MATERIAL FOR THIS EXERCISE:
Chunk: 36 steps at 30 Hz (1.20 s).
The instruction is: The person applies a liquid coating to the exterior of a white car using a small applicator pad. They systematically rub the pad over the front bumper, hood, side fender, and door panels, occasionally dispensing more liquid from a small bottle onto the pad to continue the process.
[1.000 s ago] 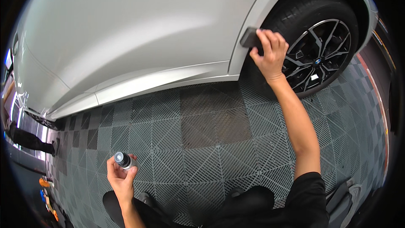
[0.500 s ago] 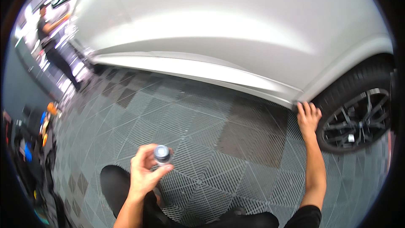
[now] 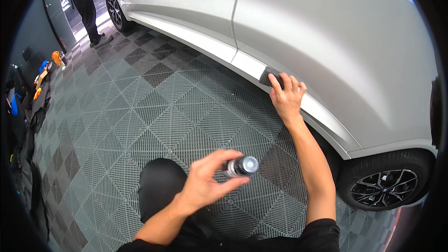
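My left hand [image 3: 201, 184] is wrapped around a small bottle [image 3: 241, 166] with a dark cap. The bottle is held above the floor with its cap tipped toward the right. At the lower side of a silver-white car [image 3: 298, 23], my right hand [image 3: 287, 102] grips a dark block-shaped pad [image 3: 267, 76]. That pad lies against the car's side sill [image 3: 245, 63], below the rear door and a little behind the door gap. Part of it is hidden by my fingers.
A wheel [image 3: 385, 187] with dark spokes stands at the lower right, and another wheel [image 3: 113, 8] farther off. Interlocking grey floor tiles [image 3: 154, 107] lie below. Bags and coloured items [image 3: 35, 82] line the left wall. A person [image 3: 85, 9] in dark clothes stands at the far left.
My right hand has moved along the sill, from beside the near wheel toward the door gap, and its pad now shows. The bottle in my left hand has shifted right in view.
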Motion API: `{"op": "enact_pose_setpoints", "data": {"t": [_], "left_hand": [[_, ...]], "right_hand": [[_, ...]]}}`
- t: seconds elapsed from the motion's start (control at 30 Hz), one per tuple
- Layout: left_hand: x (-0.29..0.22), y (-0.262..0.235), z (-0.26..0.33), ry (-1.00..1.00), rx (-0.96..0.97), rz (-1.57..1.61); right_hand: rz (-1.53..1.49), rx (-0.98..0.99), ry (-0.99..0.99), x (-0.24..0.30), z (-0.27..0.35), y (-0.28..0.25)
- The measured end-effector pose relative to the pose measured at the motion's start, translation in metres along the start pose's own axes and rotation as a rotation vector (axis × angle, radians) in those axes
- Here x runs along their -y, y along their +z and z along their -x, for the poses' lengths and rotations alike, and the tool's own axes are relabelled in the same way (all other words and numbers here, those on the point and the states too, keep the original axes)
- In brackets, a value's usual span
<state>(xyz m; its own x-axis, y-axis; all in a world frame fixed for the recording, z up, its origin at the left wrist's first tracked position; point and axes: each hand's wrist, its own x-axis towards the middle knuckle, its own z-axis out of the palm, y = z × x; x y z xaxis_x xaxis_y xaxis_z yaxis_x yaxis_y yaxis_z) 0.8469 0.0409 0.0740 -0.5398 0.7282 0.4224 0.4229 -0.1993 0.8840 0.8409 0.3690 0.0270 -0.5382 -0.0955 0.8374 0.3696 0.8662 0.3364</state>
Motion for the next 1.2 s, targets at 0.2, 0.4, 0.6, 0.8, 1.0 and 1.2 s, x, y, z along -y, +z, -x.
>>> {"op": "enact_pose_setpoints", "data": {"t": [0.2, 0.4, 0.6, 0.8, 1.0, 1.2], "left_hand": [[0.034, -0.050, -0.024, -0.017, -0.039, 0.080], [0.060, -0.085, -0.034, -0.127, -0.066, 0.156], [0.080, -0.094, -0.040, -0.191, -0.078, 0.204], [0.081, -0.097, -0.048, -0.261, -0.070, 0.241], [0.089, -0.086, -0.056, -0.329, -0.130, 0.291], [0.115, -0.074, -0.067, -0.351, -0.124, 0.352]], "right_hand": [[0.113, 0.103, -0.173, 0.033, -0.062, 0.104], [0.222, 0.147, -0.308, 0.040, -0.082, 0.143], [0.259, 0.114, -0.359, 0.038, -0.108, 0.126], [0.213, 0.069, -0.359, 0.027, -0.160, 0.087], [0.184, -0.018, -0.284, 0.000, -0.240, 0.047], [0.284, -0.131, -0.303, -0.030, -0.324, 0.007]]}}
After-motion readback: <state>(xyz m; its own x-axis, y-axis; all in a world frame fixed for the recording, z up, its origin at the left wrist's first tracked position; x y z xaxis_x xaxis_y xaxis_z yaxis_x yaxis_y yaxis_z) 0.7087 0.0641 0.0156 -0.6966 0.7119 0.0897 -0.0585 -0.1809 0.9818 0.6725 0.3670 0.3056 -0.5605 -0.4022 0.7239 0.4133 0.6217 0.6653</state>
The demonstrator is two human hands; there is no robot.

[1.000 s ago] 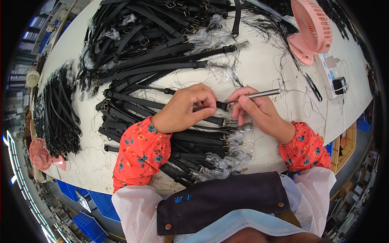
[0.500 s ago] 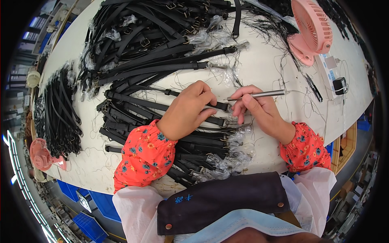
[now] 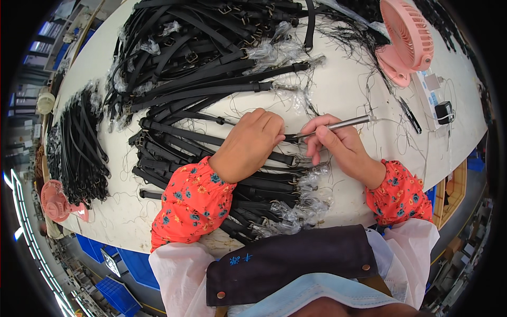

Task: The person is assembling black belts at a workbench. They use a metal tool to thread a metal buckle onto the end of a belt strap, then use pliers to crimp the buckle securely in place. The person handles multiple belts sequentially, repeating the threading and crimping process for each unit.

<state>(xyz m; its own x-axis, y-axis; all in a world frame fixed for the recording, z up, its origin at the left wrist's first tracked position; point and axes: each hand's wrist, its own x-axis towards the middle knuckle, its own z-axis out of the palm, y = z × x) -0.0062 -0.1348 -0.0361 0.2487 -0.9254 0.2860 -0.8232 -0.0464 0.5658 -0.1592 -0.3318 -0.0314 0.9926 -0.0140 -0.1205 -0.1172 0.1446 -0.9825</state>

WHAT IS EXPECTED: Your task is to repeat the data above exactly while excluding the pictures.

ANSWER SECTION:
Chunk: 36 steps at 30 Hz (1.20 s).
The instruction is: The person applies a liquid coating to the exterior of a white car using a small applicator pad. They systematically rub the pad over the front bumper, hood, side fender, and door panels, occasionally dispensing more liquid from a small bottle onto the pad to continue the process.
[1.000 s ago] 
[0.500 s ago] 
[now] 
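My left hand [image 3: 201, 184] is wrapped around a small bottle [image 3: 241, 166] with a dark cap. The bottle is held above the floor with its cap tipped toward the right. At the lower side of a silver-white car [image 3: 298, 23], my right hand [image 3: 287, 102] grips a dark block-shaped pad [image 3: 267, 76]. That pad lies against the car's side sill [image 3: 245, 63], below the rear door and a little behind the door gap. Part of it is hidden by my fingers.
A wheel [image 3: 385, 187] with dark spokes stands at the lower right, and another wheel [image 3: 113, 8] farther off. Interlocking grey floor tiles [image 3: 154, 107] lie below. Bags and coloured items [image 3: 35, 82] line the left wall. A person [image 3: 85, 9] in dark clothes stands at the far left.
My right hand has moved along the sill, from beside the near wheel toward the door gap, and its pad now shows. The bottle in my left hand has shifted right in view.
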Motion API: `{"op": "enact_pose_setpoints", "data": {"t": [_], "left_hand": [[_, ...]], "right_hand": [[_, ...]]}}`
- t: seconds elapsed from the motion's start (control at 30 Hz), one per tuple
- Layout: left_hand: x (-0.29..0.22), y (-0.262..0.235), z (-0.26..0.33), ry (-1.00..1.00), rx (-0.96..0.97), rz (-1.57..1.61); right_hand: rz (-1.53..1.49), rx (-0.98..0.99), ry (-0.99..0.99), x (-0.24..0.30), z (-0.27..0.35), y (-0.28..0.25)
- The measured end-effector pose relative to the pose measured at the motion's start, translation in metres along the start pose's own axes and rotation as a rotation vector (axis × angle, radians) in those axes
- Here x runs along their -y, y along their +z and z along their -x, for the poses' lengths and rotations alike, and the tool's own axes are relabelled in the same way (all other words and numbers here, those on the point and the states too, keep the original axes)
- In brackets, a value's usual span
<state>(xyz m; its own x-axis, y-axis; all in a world frame fixed for the recording, z up, its origin at the left wrist's first tracked position; point and axes: each hand's wrist, its own x-axis towards the middle knuckle, its own z-axis out of the palm, y = z × x; x y z xaxis_x xaxis_y xaxis_z yaxis_x yaxis_y yaxis_z) 0.8469 0.0409 0.0740 -0.5398 0.7282 0.4224 0.4229 -0.1993 0.8840 0.8409 0.3690 0.0270 -0.5382 -0.0955 0.8374 0.3696 0.8662 0.3364</state>
Motion for the next 1.2 s, targets at 0.2, 0.4, 0.6, 0.8, 1.0 and 1.2 s, x, y, z along -y, +z, -x.
>>> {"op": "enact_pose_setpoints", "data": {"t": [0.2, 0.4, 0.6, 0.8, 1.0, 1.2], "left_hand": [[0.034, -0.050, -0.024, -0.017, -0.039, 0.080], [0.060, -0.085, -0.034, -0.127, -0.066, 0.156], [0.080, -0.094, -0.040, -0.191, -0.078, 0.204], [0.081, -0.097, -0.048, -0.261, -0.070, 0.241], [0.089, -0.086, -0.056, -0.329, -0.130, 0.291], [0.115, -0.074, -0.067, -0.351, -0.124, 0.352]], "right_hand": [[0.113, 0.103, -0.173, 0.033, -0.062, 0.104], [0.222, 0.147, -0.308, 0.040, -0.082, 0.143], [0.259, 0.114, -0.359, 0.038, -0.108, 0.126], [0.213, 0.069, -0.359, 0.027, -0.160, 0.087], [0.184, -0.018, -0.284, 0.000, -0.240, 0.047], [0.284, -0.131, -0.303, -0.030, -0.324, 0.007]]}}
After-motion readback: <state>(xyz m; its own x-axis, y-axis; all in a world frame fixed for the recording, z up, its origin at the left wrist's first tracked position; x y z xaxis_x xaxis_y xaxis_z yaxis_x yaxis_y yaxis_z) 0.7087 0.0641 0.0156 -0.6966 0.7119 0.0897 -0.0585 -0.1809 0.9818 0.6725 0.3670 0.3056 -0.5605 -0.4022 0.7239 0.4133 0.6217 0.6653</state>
The demonstrator is two human hands; there is no robot.

[1.000 s ago] 
[0.500 s ago] 
[now] 

Task: The person is assembling black belts at a workbench. They use a metal tool to thread a metal buckle onto the end of a belt strap, then use pliers to crimp the buckle securely in place. The person handles multiple belts sequentially, repeating the threading and crimping process for each unit.

<state>(xyz m; its own x-axis, y-axis; all in a world frame fixed for the recording, z up, its origin at the left wrist's first tracked position; point and axes: each hand's wrist, its own x-axis towards the middle knuckle, its own z-axis out of the palm, y = z × x) -0.0062 -0.1348 -0.0361 0.2487 -0.9254 0.2860 -0.8232 -0.0464 0.5658 -0.1592 -0.3318 -0.0314 0.9926 -0.0140 -0.1205 -0.1172 0.1446 -0.9825</state>

No further output is expected.